> **DIRECTIONS FOR THIS TASK**: Restate the whole of the data verbatim, omitting nothing.

SUPPLIED INFORMATION below:

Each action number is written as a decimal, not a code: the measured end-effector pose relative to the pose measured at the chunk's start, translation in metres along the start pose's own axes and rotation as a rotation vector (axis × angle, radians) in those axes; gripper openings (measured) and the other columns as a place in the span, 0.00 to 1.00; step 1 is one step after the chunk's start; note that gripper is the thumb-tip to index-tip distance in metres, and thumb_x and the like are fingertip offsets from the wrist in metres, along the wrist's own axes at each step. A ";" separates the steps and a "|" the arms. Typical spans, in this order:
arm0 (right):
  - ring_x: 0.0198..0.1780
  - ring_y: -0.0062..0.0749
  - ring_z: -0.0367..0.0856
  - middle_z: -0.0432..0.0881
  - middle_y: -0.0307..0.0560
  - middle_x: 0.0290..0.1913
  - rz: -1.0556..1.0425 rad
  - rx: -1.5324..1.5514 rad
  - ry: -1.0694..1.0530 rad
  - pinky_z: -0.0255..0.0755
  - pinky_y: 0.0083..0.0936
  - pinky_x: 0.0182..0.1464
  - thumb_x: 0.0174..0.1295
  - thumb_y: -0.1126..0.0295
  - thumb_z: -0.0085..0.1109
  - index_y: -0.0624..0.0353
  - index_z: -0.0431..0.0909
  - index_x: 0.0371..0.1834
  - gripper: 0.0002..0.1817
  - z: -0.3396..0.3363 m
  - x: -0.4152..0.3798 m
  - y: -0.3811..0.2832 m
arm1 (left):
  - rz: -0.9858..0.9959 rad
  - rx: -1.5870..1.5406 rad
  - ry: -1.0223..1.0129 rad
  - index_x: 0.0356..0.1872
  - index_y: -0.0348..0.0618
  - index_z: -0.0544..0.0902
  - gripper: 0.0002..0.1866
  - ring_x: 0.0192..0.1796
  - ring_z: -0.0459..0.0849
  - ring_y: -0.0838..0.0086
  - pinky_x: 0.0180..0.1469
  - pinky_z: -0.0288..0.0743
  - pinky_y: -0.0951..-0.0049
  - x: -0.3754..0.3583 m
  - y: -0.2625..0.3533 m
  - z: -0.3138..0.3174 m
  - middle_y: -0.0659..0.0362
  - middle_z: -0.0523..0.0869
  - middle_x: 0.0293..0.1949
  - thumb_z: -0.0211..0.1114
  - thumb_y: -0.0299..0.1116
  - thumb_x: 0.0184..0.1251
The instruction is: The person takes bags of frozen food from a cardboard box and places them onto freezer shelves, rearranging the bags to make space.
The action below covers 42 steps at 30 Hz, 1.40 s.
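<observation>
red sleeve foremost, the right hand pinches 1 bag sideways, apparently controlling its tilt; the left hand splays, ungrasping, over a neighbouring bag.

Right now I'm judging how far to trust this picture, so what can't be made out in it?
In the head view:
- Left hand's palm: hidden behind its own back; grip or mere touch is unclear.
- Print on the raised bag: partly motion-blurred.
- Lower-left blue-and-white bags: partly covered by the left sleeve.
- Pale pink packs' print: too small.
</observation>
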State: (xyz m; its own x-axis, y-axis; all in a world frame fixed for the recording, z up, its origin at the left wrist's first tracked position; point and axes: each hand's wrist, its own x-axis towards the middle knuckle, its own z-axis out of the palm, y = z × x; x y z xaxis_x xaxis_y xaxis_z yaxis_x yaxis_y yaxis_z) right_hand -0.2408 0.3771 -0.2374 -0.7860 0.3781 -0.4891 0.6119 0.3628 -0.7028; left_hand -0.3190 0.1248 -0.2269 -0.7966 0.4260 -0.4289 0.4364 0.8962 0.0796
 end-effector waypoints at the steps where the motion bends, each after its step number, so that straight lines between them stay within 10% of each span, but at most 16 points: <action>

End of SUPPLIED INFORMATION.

> **COMPLETED TASK**:
Each action number is written as a decimal, not a code: the measured end-effector pose relative to the pose measured at the chunk's start, translation in metres along the start pose's own axes and rotation as a rotation vector (axis × angle, radians) in those axes; gripper openings (measured) and the other columns as a place in the span, 0.00 to 1.00; step 1 is one step after the chunk's start; note that gripper is the thumb-tip to index-tip distance in metres, and thumb_x and the like are fingertip offsets from the wrist in metres, along the wrist's own axes at each step. A ";" separates the steps and a "|" the arms. Typical spans, in this order:
arm0 (right):
  - ring_x: 0.0198..0.1780
  - ring_y: -0.0062..0.0749
  - ring_z: -0.0367..0.0856
  - middle_z: -0.0432..0.0881
  - middle_y: -0.0307..0.0560
  - middle_x: 0.0290..0.1913
  - rz: -1.0556..1.0425 rad
  - rx: -1.5324..1.5514 rad
  - ry: -1.0694..1.0530 rad
  - pinky_z: -0.0255..0.0755
  - pinky_y: 0.0083..0.0936
  - pinky_x: 0.0182..0.1464
  - thumb_x: 0.0174..0.1295
  - thumb_y: -0.1126..0.0295
  - thumb_z: -0.0085..0.1109
  - index_y: -0.0624..0.0353
  - index_z: -0.0431..0.0909
  - index_x: 0.0371..0.1834
  - gripper: 0.0002..0.1817
  - z: -0.3396..0.3363 m
  - x: -0.4152..0.3798 m
  - y: -0.3811..0.2832 m
arm1 (left):
  - rz: -0.9858..0.9959 rad
  - rx: -1.5870..1.5406 rad
  - ry: -1.0223..1.0129 rad
  - index_x: 0.0356..0.1872
  - index_y: -0.0348..0.0618
  - index_z: -0.0544..0.0902
  - gripper: 0.0002..0.1866
  - ring_x: 0.0192..0.1796
  - ring_z: -0.0459..0.0849
  - ring_y: -0.0838..0.0086
  - pinky_x: 0.0180..0.1469
  - pinky_z: -0.0288..0.0743
  - pinky_y: -0.0951..-0.0049
  - x: -0.3754..0.3583 m
  - y: -0.2625..0.3533 m
  - z: -0.3138..0.3174 m
  - middle_y: -0.0659..0.0362
  - middle_z: -0.0523..0.0869
  - middle_x: 0.0293..0.1949
  - thumb_z: -0.0211..0.1114
  - thumb_y: -0.0299..0.1116
  - thumb_x: 0.0184..0.1251
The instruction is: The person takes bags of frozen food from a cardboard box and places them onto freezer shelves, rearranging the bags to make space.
The action below covers 42 steps at 30 Hz, 1.40 s.
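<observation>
red sleeve foremost, the right hand pinches 1 bag sideways, apparently controlling its tilt; the left hand splays, ungrasping, over a neighbouring bag.

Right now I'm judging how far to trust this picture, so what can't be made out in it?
In the head view:
- Left hand's palm: hidden behind its own back; grip or mere touch is unclear.
- Print on the raised bag: partly motion-blurred.
- Lower-left blue-and-white bags: partly covered by the left sleeve.
- Pale pink packs' print: too small.
</observation>
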State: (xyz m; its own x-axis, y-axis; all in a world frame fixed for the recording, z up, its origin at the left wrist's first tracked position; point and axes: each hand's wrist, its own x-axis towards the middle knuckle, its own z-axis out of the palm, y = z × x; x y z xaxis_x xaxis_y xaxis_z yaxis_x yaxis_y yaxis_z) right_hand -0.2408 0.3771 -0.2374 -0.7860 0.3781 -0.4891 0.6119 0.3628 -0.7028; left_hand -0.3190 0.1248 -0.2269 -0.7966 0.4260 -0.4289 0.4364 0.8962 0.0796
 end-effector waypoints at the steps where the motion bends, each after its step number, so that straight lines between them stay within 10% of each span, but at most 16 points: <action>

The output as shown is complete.